### Problem description
Copy the lines below exactly, starting at the one with "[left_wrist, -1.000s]" and ending at the one with "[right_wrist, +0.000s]", and leave out any picture.
****
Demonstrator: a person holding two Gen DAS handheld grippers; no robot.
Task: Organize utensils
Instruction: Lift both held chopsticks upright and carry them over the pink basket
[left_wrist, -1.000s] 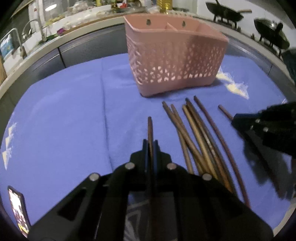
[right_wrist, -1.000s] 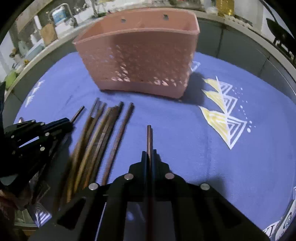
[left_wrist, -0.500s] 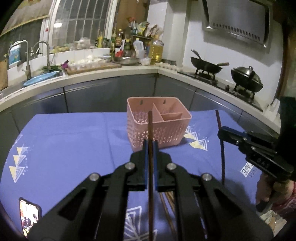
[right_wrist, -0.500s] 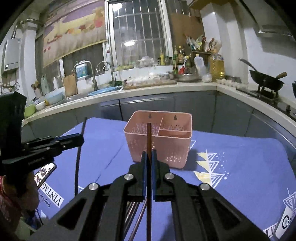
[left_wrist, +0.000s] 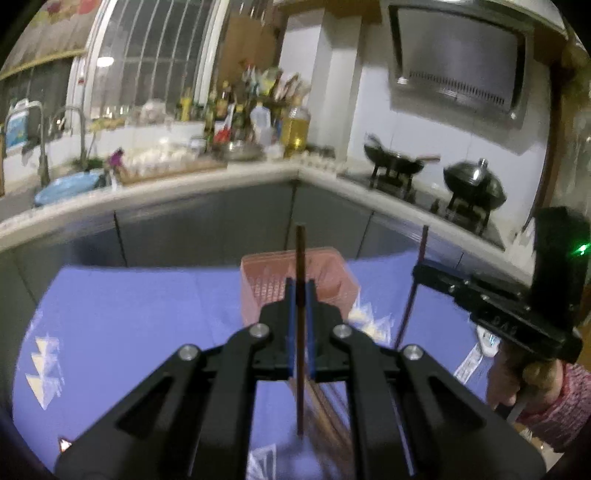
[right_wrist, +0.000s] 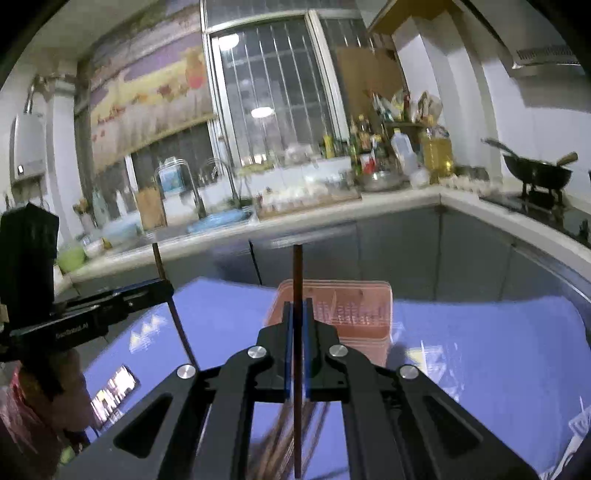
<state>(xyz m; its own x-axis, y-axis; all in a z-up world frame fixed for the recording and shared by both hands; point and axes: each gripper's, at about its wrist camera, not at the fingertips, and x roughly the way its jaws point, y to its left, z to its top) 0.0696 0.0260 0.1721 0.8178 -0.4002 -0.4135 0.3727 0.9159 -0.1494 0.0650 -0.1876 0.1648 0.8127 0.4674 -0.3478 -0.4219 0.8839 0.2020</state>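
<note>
My left gripper (left_wrist: 300, 286) is shut on a brown chopstick (left_wrist: 300, 254) held upright, high above the table. My right gripper (right_wrist: 297, 308) is shut on another brown chopstick (right_wrist: 297, 273), also upright. A pink perforated basket (left_wrist: 266, 284) stands on the blue cloth ahead of both; it also shows in the right wrist view (right_wrist: 354, 310). Several loose chopsticks (left_wrist: 328, 410) lie on the cloth below the grippers, blurred. The right gripper shows at the right of the left wrist view (left_wrist: 419, 269), the left gripper at the left of the right wrist view (right_wrist: 168, 288).
The blue cloth (left_wrist: 129, 314) covers the table. A phone (right_wrist: 112, 387) lies at its left front. A kitchen counter (left_wrist: 184, 181) with sink, bottles and a stove with woks (left_wrist: 472, 181) runs behind.
Both grippers have lifted from the cloth, each raising its chopstick upright; the views swung from the table to the kitchen, and the basket now sits lower and smaller.
</note>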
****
### Exercise result
[left_wrist, -1.000s] 
[right_wrist, -1.000s] 
[left_wrist, -0.500s] 
[right_wrist, -0.500s] 
[left_wrist, +0.000s] 
[right_wrist, +0.000s] 

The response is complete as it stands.